Tugas dan hak eksklusif dokter untuk memberikan Surat Keterangan Sakit
dan Surat Keterangan Berbadan Sehat setelah melakukan pemeriksaan pada
pasien.
Terminologi
“dokter” memberikan sejumlah predikat, tanggung jawab, dan peran-peran
eksistensial lainnya. Tanpa melupakan sisi dominan proses pembelajaran
dan pengembangan intelektual, seorang dokter juga pada prinsipnya
diamanahkan untuk menjalankan tugas-tugas antropososial dan
merealisasikan tanggung jawab individual kekhalifaan, mewujudkan
“kebenaran” dan keadilan, yang tentunya tidak akan terlepas pada konteks
dan realitas dimana dia berada. Dengan tetap mengindahkan tanggung
jawab dispilin keilmuan, maka entitas dokter haruslah mampu
mempertemukan konsepsi dunia kedokterannya dengan realitas masyarakat
hari ini.
Maka
adalah penting memahami secara benar konsepsi dan melakukan pembacaan
terhadap realitas yang terjadi didepan mata kita. Jika kita bawa pada
paradigma kedokteran, maka konsepsi dunia kedokteran adalah humanisasi,
sosialisme, penghargaan atas setiap nyawa, pembelajaran dan peningkatan
kualitas hidup, keseimbangan hak dan kewajiban tenaga medis dengan
pasien.
Sebagai
kaum intelektual, yang setiap saat mengkonsumsi pengetahuan akan
kehidupan sains, sosial, keadilan, kebenaran dan fungsi-fungsi
peradaban, maka profesi dokter memiliki tanggung jawab intelektual yang
tidak boleh dinafikkan, selain karena profesi ini telah menjelma menjadi
bagian yang tak terpisahkan dari masyarakat, juga karena
intelektualitas merupakan salah satu parameter pencerahan kehidupan yang
didalamnya terkandung rahmat sekaligus amanah bagi yang memilikinya.
Berdasarkan
tinjauan historisnya, dunia kedokteran (pengobatan) pada awalnya
dipandang sebagai sebuah profesi yang sangat mulia, sehingga dengan
asumsi tersebut, maka orang-orang yang terlibat dalam proses hidup dan
berlangsungnya dunia kedokteran kemudian dinisbahkan sebagai orang-orang
yang juga memiliki kemuliaan; baik pada kata, sikap maupun tabiat yang
dimilikinya.
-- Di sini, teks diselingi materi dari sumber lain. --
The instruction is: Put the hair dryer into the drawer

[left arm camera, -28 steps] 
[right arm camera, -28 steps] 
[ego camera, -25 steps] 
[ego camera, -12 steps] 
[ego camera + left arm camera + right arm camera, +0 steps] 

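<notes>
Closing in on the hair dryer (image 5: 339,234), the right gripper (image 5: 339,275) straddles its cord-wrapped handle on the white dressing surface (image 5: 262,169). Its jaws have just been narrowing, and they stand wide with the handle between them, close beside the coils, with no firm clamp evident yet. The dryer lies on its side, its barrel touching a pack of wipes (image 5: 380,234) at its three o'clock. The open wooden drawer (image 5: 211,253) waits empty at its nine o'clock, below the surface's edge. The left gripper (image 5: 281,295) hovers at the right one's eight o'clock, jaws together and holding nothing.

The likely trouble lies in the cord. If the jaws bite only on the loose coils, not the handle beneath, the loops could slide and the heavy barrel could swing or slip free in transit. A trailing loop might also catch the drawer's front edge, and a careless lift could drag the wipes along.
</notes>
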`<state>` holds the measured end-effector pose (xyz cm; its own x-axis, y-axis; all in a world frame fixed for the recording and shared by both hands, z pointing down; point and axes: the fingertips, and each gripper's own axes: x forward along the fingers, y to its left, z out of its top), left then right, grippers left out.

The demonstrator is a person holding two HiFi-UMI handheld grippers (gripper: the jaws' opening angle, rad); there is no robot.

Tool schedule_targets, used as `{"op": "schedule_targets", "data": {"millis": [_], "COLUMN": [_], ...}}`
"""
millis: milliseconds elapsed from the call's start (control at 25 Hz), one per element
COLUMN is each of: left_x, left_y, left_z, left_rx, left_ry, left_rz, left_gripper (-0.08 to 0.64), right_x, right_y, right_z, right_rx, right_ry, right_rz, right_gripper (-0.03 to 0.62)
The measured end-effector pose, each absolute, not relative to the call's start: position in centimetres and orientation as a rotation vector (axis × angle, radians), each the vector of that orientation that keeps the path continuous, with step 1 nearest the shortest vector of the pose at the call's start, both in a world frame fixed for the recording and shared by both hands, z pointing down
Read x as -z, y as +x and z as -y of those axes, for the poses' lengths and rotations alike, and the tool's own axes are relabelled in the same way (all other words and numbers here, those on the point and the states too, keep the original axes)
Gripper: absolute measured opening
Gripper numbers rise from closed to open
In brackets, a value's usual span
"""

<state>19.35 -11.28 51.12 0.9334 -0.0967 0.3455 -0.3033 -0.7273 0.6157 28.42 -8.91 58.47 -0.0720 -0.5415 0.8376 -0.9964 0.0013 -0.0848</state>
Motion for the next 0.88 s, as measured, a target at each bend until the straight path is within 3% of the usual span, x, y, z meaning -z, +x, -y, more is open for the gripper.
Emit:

Dengan memandang profesi kedokteran sebagai pekerjaan yang
senantiasa bergelut untuk menutup pintu kematian dan membuka lebar-lebar
kesempatan untuk dapat mempertahankan dan meneruskan hidup seseorang,
maka berkembanglah kesepakatan sosial (social aggrement) akan urgensi
dari ilmu kedokteran sebagai salah satu prasyarat utama untuk dapat
mempertahankan hidup.
Pada
akhirnya, lambat namun pasti, profesi kedokteran seakan menjadi ilmu
pengetahuan utama (master of science), dimana setiap dokter dipandang
sebagai seorang jenius dan tahu segalanya dan semua orang akan berusaha
menjadi dan memegang peran besar dalam pekerjaan terhormat ini.
Profesi
kedokteran dianggap sebagai sebuah seni (art) dalam kehidupan,
karenanya tidak setiap orang dapat dengan mudah mendapatkan kecakapan
akan tindakan-tindakan medis, walaupun itu hanya tindakan medis
sederhana yang dapat dimiliki oleh setiap orang saat ini.
Dengan
semakin bertambahnya kompleksitas kehidupan manusia, maka ragam lingkup
ilmu pengobatan (kedokteran) menjadi terdesak untuk melakukan
pengembangan dan peningkatan kualitas, sesuai dengan kompleksitas objek
pengobatan yang dijumpai dalam realitas.
Maka
mulailah terjadi proses desakralisasi ilmu kedokteran (pengobatan),
dimana setiap orang memiliki kesempatan untuk dapat memahami dan
memilikinya, tentunya setelah menyanggupi syarat-syarat yang diajukan,
melalui proses pendidikan yang lebih sistematik. Pada aras yang lain,
pengembangan ilmu pengobatan yang sudah ada sebelumnya menjadi bagian
yang tak terpisahkan, mulailah dilakukan penelitian-penelitian (medical
research) dengan menggunakan teknologi modern, untuk menyempurnakan
pengetahuan pengobatan yang telah ada.